Theater News

Baby Jane Dexter: Plug in to the Power

Have you been wondering whatever happened to Baby Jane? Well, the Siegels have found her at The Duplex.

Baby Jane Dexter
Baby Jane Dexter

If Con Ed needed some extra power last week, they should have hooked up Baby Jane Dexter to the grid; she could have provided the juice to keep the lights on! We’ve often described Baby Jane as a force of nature, and there’s always extra electricity crackling in a cabaret room when she’s performing. These days, she’s at The Duplex for an open run that puts her on stage every Saturday night at 9pm.

She jokes, a little defensively, about playing The Duplex after her much admired stints at Eighty-Eights, the FireBird Cafe, and Arci’s Place. But the humor is apt as she describes the unexpected journey her fans must take up a steep staircase into what she describes as a redneck gay bar with tough-looking pool players wielding long sticks of one kind or another. A sharp left turn brings you to the cabaret room, and the trip is well worth it.

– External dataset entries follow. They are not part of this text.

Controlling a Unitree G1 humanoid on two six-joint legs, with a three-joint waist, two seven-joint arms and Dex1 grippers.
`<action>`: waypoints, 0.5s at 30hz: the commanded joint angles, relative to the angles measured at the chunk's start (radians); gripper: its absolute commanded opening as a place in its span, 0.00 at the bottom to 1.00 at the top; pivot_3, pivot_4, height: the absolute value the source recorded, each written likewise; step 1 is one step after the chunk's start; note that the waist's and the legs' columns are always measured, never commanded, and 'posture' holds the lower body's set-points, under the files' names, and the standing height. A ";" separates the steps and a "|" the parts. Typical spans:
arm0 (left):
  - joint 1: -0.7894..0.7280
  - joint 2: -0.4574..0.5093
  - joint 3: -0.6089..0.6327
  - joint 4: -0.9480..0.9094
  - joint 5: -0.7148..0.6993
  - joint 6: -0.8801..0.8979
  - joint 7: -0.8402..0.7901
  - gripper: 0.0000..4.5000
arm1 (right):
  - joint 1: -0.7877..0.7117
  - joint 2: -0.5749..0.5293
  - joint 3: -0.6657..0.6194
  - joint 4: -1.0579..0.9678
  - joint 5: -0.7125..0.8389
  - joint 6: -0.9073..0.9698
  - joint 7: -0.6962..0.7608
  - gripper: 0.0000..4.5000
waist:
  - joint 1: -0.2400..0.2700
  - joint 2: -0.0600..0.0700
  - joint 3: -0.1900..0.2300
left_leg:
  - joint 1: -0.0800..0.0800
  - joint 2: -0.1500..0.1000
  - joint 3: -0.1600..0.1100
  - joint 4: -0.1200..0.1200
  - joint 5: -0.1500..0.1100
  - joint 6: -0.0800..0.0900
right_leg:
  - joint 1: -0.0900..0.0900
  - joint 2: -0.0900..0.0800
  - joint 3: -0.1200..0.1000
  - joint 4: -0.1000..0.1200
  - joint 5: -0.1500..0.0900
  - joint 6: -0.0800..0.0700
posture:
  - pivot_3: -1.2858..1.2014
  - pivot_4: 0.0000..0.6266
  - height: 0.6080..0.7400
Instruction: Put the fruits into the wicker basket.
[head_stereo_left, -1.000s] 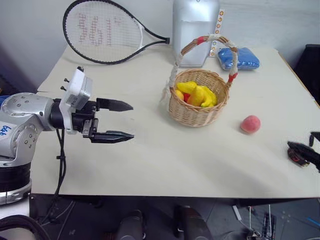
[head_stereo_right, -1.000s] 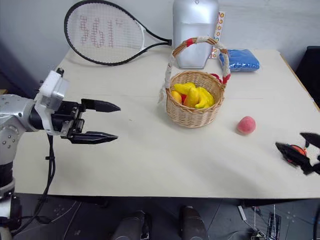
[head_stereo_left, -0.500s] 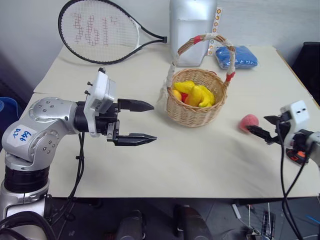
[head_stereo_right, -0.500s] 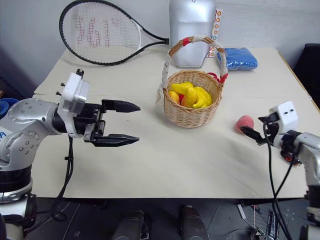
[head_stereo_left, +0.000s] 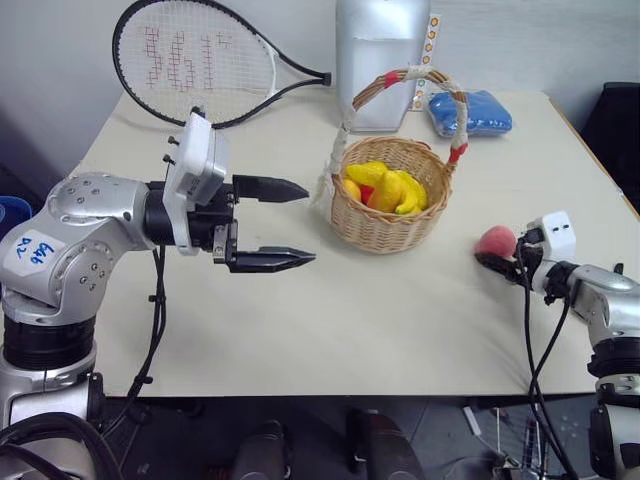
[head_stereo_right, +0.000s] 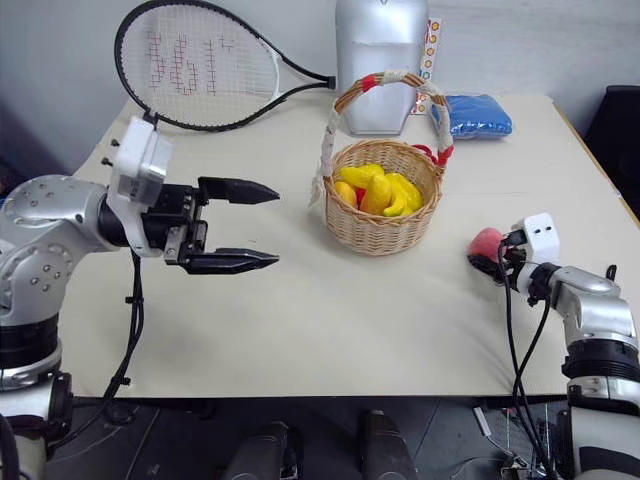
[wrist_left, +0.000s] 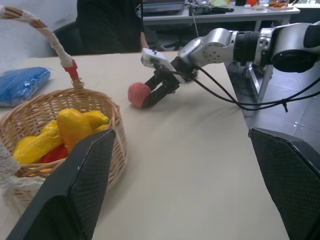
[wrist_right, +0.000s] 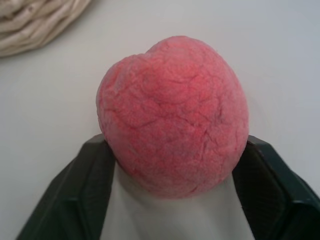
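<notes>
We see a round pink-red peach (wrist_right: 172, 115) resting on the pale worktop (head_stereo_left: 400, 310), to the right of the wicker basket (head_stereo_left: 390, 215) and apart from it. The right gripper (head_stereo_left: 497, 257) reaches in from the right edge with one black finger on either side of the peach; its fingers (wrist_right: 75, 200) touch the fruit's flanks, though we cannot tell whether they are squeezing it. The basket stands near the middle of the worktop with its taped, red-banded handle arched overhead, and inside it lie yellow fruits (head_stereo_left: 385, 187) with a bit of red showing among them. To the basket's left, the left gripper (head_stereo_left: 290, 224) hangs above the worktop with its two fingers spread wide and nothing between them, pointing toward the basket. Farther back lie a tennis racket (head_stereo_left: 200, 62), a silver container (head_stereo_left: 378, 60) and a blue cloth bundle (head_stereo_left: 470, 112).
</notes>
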 joint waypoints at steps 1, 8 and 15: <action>0.001 0.019 0.024 0.000 0.011 -0.022 0.018 1.00 | 0.059 -0.022 -0.080 -0.197 0.108 0.056 0.072 0.51 | 0.001 0.000 0.000 | 0.000 0.000 0.000 0.000 0.000 0.000 | 0.000 0.000 0.000 0.000 0.000 0.000 | 0.52 0.24 1.00; 0.020 0.016 0.052 -0.009 -0.003 -0.014 0.060 1.00 | 0.054 0.029 -0.095 -0.573 0.298 0.288 0.009 0.51 | -0.012 0.000 0.000 | 0.001 0.001 0.000 0.000 0.000 -0.001 | 0.000 -0.003 0.000 0.001 0.000 0.000 | 0.52 0.24 1.00; 0.016 0.011 0.046 -0.015 0.000 -0.020 0.082 1.00 | -0.207 0.189 0.038 -0.527 0.203 0.339 -0.203 0.51 | -0.018 0.000 0.000 | 0.001 0.001 -0.001 -0.002 0.000 -0.003 | -0.002 -0.006 -0.002 0.003 -0.002 -0.003 | 0.52 0.24 1.00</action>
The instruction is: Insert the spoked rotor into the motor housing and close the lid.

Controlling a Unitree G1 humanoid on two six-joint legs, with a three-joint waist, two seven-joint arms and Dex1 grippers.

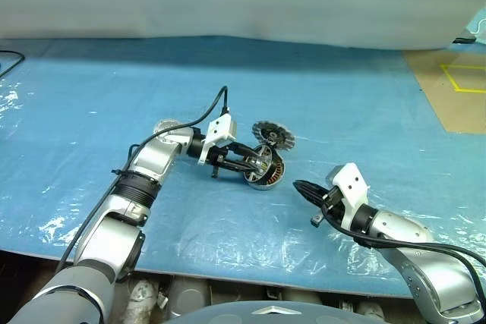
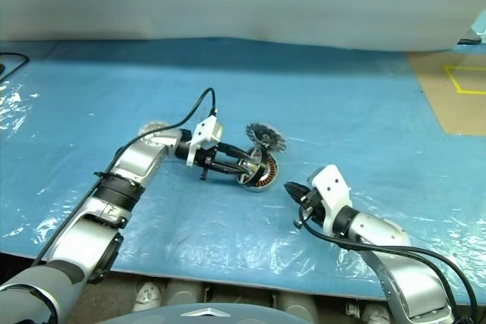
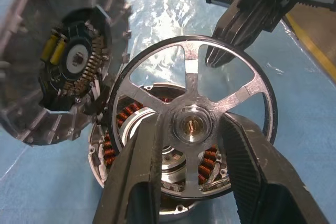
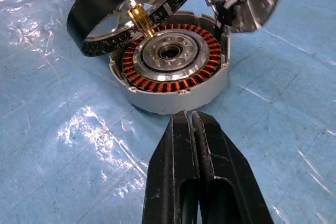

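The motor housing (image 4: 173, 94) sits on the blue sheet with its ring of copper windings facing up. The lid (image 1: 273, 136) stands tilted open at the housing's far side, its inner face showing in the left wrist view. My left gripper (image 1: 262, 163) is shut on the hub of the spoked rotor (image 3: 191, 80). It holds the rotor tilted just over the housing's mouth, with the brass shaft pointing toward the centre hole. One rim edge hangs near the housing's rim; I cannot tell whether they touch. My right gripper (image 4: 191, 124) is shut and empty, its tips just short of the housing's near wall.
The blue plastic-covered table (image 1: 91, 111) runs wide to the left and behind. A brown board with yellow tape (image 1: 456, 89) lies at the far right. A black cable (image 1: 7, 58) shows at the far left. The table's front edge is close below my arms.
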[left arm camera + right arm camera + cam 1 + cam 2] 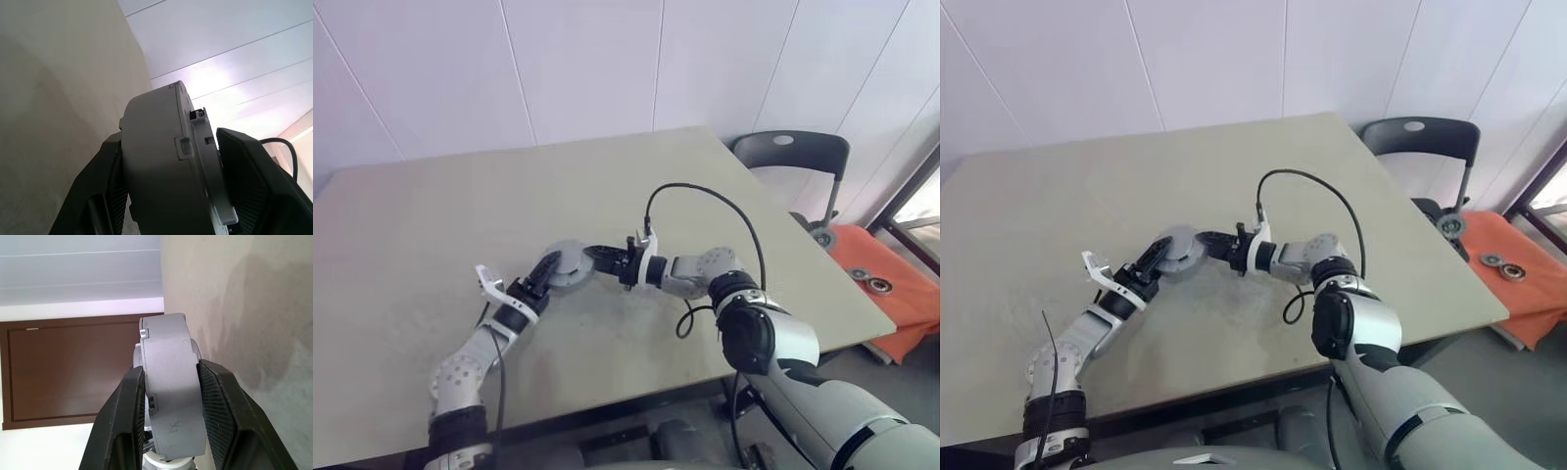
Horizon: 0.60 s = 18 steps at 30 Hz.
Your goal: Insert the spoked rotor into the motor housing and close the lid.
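Both pincers — L (551, 266), R (597, 257) — clamp motor housing (570, 266); lid apparently on.

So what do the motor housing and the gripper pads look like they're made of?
Motor housing: matt grey, with moulded clips and a scuff; probably plastic, painted metal possible. Left gripper and right gripper pads: black with a fine grid texture, likely rubber.

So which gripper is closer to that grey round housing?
Neither: both grip the housing. The left gripper clamps it from the robot's left, the right gripper from the opposite side.
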Each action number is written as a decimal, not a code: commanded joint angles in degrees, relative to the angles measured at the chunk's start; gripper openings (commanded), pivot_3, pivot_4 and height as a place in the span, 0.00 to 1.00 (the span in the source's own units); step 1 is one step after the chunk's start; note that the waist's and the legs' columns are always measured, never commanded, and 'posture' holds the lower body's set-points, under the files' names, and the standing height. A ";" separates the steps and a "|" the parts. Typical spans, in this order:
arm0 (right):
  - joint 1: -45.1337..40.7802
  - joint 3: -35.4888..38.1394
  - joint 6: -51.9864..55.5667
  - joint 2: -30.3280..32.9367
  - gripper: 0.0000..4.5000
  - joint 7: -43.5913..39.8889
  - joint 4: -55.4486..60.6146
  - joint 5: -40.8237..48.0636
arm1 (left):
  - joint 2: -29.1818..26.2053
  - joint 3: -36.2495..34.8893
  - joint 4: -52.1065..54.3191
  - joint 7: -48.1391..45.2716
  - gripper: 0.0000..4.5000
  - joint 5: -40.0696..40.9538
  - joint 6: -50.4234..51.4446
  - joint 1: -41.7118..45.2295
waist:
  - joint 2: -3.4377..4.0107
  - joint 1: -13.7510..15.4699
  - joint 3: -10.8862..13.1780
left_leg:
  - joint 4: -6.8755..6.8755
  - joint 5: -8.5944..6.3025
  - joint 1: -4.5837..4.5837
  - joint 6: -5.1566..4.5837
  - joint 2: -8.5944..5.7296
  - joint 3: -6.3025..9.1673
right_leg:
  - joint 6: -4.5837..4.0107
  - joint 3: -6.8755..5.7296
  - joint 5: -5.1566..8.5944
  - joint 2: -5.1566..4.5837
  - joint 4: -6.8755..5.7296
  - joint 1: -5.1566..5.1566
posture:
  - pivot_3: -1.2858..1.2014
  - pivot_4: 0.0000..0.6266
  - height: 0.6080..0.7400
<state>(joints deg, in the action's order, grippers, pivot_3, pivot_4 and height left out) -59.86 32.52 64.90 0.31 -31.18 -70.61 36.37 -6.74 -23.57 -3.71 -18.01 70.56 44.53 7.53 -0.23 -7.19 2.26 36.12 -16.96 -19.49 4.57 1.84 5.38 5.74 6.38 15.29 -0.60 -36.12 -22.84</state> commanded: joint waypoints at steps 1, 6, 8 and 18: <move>-2.29 1.86 -1.22 -0.41 0.29 2.05 -0.59 1.61 | 0.65 2.83 3.99 -2.76 0.54 2.01 2.34 2.67 | 0.00 0.00 0.00 | 0.00 0.00 0.00 0.00 0.00 0.00 | 0.00 0.00 0.00 0.00 0.00 0.00 | 0.52 0.00 1.00; -2.24 0.43 -1.70 -0.61 0.29 1.00 0.15 0.39 | 0.69 2.86 3.77 -2.66 0.54 1.72 2.34 2.68 | 0.00 0.01 0.00 | 0.00 0.00 -0.02 0.00 0.00 0.00 | 0.00 0.00 0.00 0.00 0.02 -0.01 | 0.52 0.00 1.00; -2.26 0.50 -1.96 -0.73 0.29 0.69 0.29 0.61 | 0.64 2.85 3.76 -2.66 0.54 1.61 2.32 2.66 | 0.00 -0.01 0.00 | -0.01 0.00 -0.01 0.00 0.00 0.00 | 0.00 0.00 0.00 0.00 0.01 -0.01 | 0.52 0.00 1.00; -2.34 -0.51 -2.87 -0.90 0.29 0.83 0.41 -0.12 | 0.35 3.01 4.10 -2.67 0.54 0.64 1.82 2.56 | 0.00 0.01 0.01 | -0.01 0.00 -0.02 0.00 0.00 0.00 | 0.00 0.00 0.00 0.00 0.01 -0.02 | 0.52 0.00 1.00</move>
<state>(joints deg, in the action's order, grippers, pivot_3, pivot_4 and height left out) -60.02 31.83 64.04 0.10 -31.32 -70.66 36.14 -6.83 -23.68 -3.81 -17.85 70.21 44.61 7.63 -0.23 -7.18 2.26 36.11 -16.96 -19.51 4.57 1.84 5.38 5.74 6.39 15.29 -0.60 -36.10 -22.86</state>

Baby Jane’s current show, Another Spring, is a carefully calibrated musical journey that’s especially notable for its delicate ballads. Oh, the singer fires off her cannons from time to time, showing she’s still got thunder (and the lightning) in her pipes, but she also makes a real effort — a successful one, at that — at tenderness. Consider her version of “Everything That Touches Me (Touches You),” in which she smolders with a romanticism that’s all the more intense because of her vocal restraint. When all is said and done, though, Baby Jane is about busting through ordinary restraints. Numbers such as “Love Me Like I Am, Or Goodbye,” with its driving blues beat and wicked attitude, provide just the right contrast to the ballads and help give her act a wonderful sense of dimension.

The singer’s longtime musical director-arranger-pianist, Ross Patterson, was out of town on the night we caught the show. His stand-in was the exceptional Dick Gallagher, who played Patterson’s stirring arrangements with a stylish flair of his own. The act, which has been going strong at The Duplex for the past six months, contains some songs that have served Baby Jane well in the past (e.g., “Spinning Wheel”) but is largely made up of new material. Part of what makes every Baby Jane Dexter show seem fresh is her patter; she has her own special way of telling a story as if she’s performing a high wire act. She can be very funny — or not — but you listen in fascination, wondering if you’re headed toward a punch line or a train wreck. Happily, we came out laughing.

Baby Jane’s patter is original, and so is her soulful way with the blues. Whether she’s belting a number, pounding the stage with her right foot, or singing with a newfound gentleness, this singular talent deserves her success.